The first map of the Gulf Stream was produced by Benjamin Franklin in the 1770's(shown to the right). Today, scientists are able to observe global scale ocean processes through the utilization of remote sensing, specifically satellite measurements of the ocean surface. In particular, oceanographers are able to analyze images of either seasurface temperatures (SST) or surface chlorophyll concentrations (ocean color) to infer patterns of ocean circulation.
I. SST Images

Data used to construct these images is measured from a satellite instrument known as a radiometer. The instrument measures the amount of radiation emitted from the surface of the ocean which is directly related to the surface temperature. Each temperature is then assigned a different color and an image of SST is produced.

The data used to construct the image to the right was obtained with an AVHRR (Advanced Very High Resolution Radiometer) sensor carried on a NOAA satellite. On this image, and all SST images in the Gulf Stream Tutorial, purple and blue represent the coldest temperatures (between 0-15 °C) and orange and red represents the warmest temperatures (between 22-32 °C). The Gulf Stream is easily visible on these images as the warmest water on the image.

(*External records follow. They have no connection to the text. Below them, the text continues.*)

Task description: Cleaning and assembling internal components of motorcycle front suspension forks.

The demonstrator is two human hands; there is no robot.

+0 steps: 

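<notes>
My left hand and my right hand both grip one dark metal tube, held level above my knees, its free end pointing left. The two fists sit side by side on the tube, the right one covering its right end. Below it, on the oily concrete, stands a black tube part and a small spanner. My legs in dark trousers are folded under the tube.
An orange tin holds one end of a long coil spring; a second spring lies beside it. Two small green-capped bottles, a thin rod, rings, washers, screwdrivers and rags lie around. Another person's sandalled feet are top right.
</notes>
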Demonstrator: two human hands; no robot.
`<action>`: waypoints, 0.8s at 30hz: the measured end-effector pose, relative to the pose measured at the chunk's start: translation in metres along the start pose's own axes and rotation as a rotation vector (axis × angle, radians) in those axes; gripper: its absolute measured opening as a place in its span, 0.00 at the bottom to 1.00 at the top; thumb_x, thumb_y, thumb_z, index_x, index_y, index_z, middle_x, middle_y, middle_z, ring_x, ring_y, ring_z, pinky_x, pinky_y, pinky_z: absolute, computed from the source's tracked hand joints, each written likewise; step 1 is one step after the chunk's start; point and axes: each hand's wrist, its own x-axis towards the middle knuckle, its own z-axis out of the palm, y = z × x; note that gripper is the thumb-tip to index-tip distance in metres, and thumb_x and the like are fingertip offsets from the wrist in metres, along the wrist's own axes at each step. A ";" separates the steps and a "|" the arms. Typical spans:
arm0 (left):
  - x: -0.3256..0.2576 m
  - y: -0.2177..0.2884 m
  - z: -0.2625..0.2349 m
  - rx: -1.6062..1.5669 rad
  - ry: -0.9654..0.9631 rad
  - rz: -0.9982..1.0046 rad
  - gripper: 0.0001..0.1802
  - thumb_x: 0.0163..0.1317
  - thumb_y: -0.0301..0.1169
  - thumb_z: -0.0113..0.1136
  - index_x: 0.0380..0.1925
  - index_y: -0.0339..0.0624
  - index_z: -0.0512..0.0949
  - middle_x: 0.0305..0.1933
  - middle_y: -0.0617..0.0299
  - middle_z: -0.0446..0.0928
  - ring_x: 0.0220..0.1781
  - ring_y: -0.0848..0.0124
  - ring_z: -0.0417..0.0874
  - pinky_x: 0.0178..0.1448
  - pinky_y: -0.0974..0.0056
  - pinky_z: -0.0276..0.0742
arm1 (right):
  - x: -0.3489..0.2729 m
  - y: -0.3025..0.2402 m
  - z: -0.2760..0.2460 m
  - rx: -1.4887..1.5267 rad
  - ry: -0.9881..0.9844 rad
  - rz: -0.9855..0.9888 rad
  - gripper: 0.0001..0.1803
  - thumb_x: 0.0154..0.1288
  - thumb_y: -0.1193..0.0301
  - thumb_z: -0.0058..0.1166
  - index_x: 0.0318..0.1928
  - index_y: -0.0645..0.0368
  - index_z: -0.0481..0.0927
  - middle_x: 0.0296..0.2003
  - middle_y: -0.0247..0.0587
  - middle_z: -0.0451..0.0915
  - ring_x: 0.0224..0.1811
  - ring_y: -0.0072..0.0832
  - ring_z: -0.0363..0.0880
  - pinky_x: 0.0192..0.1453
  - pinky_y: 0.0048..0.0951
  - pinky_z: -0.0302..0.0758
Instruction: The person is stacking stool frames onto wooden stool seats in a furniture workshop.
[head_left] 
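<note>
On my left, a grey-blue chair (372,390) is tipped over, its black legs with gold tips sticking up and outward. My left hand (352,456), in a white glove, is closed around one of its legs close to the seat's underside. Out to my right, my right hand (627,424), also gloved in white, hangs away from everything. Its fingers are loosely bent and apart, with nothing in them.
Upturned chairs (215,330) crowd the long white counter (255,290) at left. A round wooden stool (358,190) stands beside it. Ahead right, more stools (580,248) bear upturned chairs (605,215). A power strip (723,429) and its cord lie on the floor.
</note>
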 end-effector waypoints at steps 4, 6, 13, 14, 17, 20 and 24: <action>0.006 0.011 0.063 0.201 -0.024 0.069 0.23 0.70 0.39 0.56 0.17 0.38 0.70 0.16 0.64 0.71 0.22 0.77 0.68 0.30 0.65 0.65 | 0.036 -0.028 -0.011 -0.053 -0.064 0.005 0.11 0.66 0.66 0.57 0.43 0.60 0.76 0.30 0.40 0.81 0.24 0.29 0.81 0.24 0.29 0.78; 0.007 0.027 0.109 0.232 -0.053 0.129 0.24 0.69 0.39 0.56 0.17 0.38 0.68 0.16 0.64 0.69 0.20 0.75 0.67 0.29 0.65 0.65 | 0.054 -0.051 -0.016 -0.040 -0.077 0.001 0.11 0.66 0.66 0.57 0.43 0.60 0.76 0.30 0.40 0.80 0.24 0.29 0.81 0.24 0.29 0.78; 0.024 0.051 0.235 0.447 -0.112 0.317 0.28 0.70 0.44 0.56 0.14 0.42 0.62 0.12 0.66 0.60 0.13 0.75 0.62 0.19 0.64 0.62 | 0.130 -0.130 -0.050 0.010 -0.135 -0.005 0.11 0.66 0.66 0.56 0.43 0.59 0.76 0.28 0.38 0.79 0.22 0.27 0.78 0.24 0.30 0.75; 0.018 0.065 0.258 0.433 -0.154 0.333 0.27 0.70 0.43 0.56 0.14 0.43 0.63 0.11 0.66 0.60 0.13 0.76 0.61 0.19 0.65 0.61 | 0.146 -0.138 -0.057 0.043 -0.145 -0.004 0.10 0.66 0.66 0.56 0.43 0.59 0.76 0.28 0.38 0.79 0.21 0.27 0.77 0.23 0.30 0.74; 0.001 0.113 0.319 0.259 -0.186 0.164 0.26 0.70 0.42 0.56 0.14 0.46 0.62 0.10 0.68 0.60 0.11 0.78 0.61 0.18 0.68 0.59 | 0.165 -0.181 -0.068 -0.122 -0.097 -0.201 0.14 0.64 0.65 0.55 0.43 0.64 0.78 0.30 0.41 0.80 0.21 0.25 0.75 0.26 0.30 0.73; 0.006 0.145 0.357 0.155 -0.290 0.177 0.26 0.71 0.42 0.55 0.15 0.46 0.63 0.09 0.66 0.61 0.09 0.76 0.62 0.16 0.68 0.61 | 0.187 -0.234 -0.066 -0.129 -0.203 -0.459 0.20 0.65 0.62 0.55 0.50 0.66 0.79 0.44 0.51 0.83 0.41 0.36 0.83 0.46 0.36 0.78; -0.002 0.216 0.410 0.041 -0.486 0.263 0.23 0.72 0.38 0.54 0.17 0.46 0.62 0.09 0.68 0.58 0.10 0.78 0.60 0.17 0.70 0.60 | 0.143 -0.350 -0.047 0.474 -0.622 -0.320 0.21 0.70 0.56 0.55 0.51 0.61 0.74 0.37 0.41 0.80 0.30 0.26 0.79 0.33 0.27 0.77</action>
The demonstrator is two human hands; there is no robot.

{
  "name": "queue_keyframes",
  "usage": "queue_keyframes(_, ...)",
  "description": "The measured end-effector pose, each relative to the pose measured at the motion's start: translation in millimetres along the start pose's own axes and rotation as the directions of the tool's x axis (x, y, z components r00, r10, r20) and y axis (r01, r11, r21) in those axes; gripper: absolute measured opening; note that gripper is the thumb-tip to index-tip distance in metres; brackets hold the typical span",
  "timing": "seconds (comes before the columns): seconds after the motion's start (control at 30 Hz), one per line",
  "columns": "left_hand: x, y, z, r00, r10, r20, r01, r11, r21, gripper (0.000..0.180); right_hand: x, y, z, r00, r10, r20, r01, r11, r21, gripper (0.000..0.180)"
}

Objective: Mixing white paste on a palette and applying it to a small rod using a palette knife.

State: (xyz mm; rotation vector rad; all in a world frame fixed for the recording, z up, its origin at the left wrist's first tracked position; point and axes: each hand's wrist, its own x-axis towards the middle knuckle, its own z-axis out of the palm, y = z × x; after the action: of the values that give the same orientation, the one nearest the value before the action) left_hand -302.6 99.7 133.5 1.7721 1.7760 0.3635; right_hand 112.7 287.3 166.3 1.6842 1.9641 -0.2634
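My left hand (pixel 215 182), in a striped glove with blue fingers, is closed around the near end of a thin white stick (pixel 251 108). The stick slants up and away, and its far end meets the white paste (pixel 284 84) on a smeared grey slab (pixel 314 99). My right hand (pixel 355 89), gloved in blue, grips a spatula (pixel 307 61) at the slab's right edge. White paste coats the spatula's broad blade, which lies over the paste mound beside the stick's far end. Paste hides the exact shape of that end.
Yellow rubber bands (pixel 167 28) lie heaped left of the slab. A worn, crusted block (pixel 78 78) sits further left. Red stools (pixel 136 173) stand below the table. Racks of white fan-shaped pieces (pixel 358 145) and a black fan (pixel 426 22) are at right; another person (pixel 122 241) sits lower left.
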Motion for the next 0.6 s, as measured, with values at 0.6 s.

A data point on a satellite image is known as a pixel. On the image above each pixel represents 1 km x 1 km of ocean. On the image below each pixel represents 4 km x 4 km. While more of the ocean can be viewed on this lower resolution image, many of the finer details are lost.
II. Ocean Color Images

Satellite-borne radiometers also measure surface chlorophyll concentrations. Oceanographers are able to map the chlorophyll concentrations of different parts of the world ocean and study seasonal changes in chlorophyll. From these images of Ocean Color, oceanographers can estimate phytoplankton concentrations throughout the euphotic zone and study primary productivity in the ocean.

In the ocean, light reflects off particulates suspended in the water, and absorption of light is mainly due to chlorophyll present in phytoplankton. Chlorophyll is very good at absorbing blue light, thus a high level of chlorophyll will depelete the availability of blue light. Radiometers measure radiance at different wavelengths, and these measured radiances may then be quantitatively related to various constituents in the water column. The satellite can detect very small changes in the ocean color as a result of the chlorophyll in phytoplankton.The basic principle behind the remote sensing of ocean color from space is this; The more phytoplankton in the water, the greener it is; the less phytoplankton, the bluer it is.

The image below was obtained by the Coastal Zone Color Scanner (CZCS). Chlorophyll concentration is color coded with minimum amounts depicted in blue (.2 mg/m3), and maximum concentration (30 mg/m3) in red. Regions of high concentrations are the nutrient rich waters of Chesapeake Bay and regions of coastal upwelling. The Gulf Stream is easily visible on the image as a region of minimum chlorophyll concentration. The northern boundary of the Gulf Stream marks the dividing line between warm, low-productivity waters to the south and the colder, more productive waters of the continental shelf.